**Problem to solve**
The required output is the lines below from the line containing "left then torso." to the line containing "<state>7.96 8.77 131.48", inclusive, retyped exactly. No other lines belong in it.

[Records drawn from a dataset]
___

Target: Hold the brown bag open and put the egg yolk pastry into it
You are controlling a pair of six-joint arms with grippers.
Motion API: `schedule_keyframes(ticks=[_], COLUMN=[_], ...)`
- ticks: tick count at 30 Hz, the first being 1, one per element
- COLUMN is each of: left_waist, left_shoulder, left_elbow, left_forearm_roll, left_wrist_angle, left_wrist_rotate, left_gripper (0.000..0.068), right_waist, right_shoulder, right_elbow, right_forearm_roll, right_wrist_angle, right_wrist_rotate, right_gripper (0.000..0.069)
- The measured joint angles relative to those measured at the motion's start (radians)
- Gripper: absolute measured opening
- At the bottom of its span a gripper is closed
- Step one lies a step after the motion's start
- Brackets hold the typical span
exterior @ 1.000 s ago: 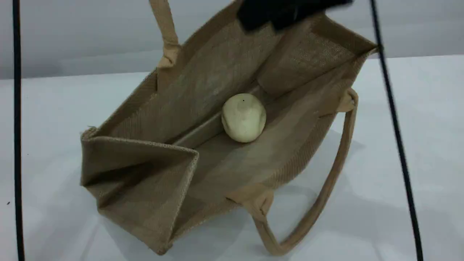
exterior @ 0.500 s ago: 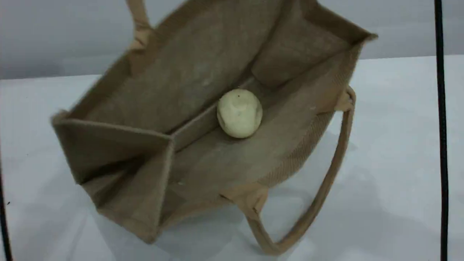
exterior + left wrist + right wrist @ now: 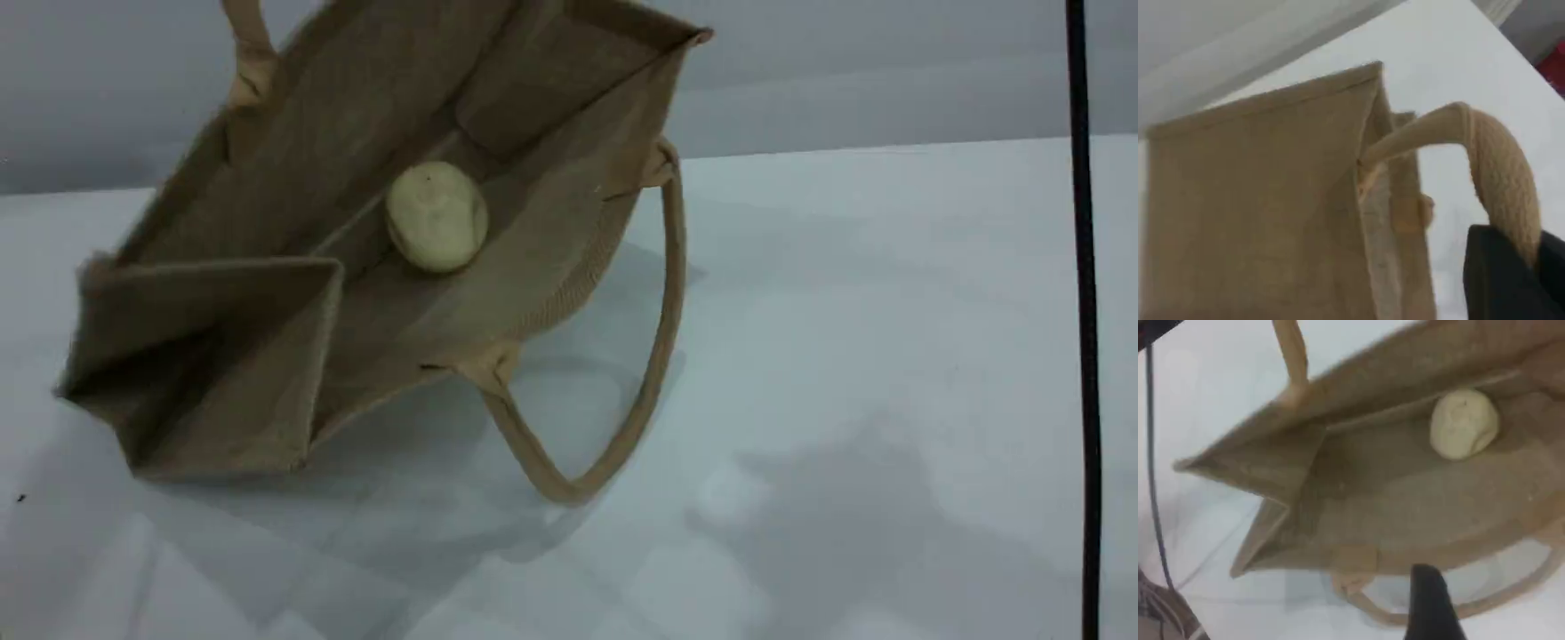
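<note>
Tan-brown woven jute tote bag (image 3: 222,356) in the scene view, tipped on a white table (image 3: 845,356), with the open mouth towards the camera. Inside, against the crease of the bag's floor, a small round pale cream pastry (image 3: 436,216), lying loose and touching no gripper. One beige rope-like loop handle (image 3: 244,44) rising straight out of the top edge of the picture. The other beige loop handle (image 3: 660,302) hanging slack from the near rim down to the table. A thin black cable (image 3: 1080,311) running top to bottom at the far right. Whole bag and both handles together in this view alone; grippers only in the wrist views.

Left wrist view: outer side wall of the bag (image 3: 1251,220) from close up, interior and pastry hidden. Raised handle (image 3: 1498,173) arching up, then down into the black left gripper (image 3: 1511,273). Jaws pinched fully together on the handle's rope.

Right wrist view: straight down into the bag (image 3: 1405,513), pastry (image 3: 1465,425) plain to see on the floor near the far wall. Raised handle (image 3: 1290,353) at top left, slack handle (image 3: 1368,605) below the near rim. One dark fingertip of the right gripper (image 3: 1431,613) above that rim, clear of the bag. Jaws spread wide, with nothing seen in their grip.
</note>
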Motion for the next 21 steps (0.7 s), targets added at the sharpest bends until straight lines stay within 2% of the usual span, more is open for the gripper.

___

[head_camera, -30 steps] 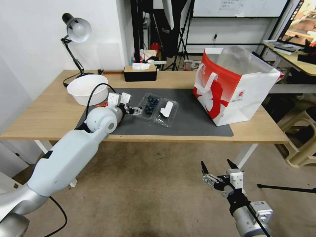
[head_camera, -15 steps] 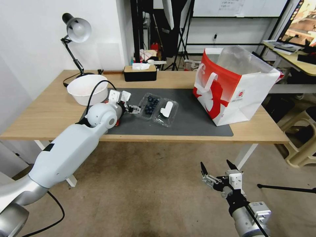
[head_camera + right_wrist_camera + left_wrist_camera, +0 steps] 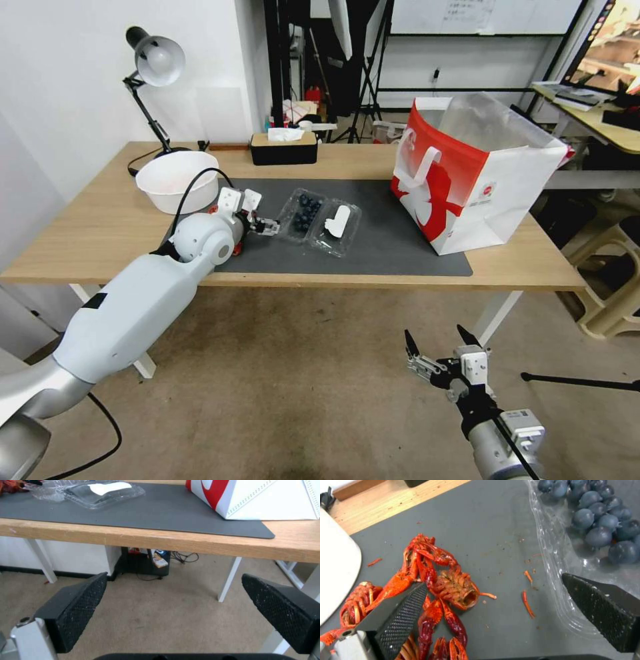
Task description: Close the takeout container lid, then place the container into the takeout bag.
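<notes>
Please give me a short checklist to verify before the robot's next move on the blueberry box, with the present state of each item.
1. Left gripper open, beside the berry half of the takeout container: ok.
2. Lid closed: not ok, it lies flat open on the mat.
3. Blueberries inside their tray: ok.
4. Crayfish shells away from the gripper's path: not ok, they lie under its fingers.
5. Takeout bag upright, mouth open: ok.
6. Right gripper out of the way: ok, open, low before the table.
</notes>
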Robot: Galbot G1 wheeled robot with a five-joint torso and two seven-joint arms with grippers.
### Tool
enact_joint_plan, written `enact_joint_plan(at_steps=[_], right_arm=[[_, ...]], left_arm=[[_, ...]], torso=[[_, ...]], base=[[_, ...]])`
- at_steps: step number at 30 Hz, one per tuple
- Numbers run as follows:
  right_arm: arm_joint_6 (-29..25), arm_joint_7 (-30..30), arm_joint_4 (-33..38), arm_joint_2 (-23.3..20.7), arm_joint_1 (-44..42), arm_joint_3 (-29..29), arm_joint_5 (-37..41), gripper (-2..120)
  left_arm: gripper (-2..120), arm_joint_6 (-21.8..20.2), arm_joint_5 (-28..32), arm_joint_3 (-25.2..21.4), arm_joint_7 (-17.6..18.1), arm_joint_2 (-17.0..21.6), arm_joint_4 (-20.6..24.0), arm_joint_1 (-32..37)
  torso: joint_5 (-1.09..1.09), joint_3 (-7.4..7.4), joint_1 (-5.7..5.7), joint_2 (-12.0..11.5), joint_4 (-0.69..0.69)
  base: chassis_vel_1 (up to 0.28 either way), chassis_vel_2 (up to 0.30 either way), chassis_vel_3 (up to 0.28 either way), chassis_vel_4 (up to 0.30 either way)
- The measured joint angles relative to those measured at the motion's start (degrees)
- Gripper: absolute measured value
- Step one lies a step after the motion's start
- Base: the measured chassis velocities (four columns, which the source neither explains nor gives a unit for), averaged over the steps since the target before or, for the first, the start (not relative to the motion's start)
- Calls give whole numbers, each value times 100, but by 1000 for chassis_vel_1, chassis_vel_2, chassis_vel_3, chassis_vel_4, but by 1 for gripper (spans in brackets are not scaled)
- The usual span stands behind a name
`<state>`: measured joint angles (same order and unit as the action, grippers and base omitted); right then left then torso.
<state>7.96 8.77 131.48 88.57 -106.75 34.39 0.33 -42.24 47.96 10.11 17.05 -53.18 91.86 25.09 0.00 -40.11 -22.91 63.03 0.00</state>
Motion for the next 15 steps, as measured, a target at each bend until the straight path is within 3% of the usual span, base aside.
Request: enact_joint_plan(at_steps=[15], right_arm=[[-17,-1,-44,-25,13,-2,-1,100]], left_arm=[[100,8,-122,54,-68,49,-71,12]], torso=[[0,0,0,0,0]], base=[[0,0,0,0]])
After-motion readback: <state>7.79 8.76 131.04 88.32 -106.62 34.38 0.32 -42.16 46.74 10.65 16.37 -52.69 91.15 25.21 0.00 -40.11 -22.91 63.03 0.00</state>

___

**Result below**
`<state>`: measured joint angles (same order and unit as the action, grippers and base omitted); right then left then torso.
<state>7.96 8.77 131.48 88.57 -106.75 34.39 0.33 -42.24 47.96 10.11 17.05 -53.18 91.86 25.09 0.00 -40.11 -22.91 63.03 0.00</state>

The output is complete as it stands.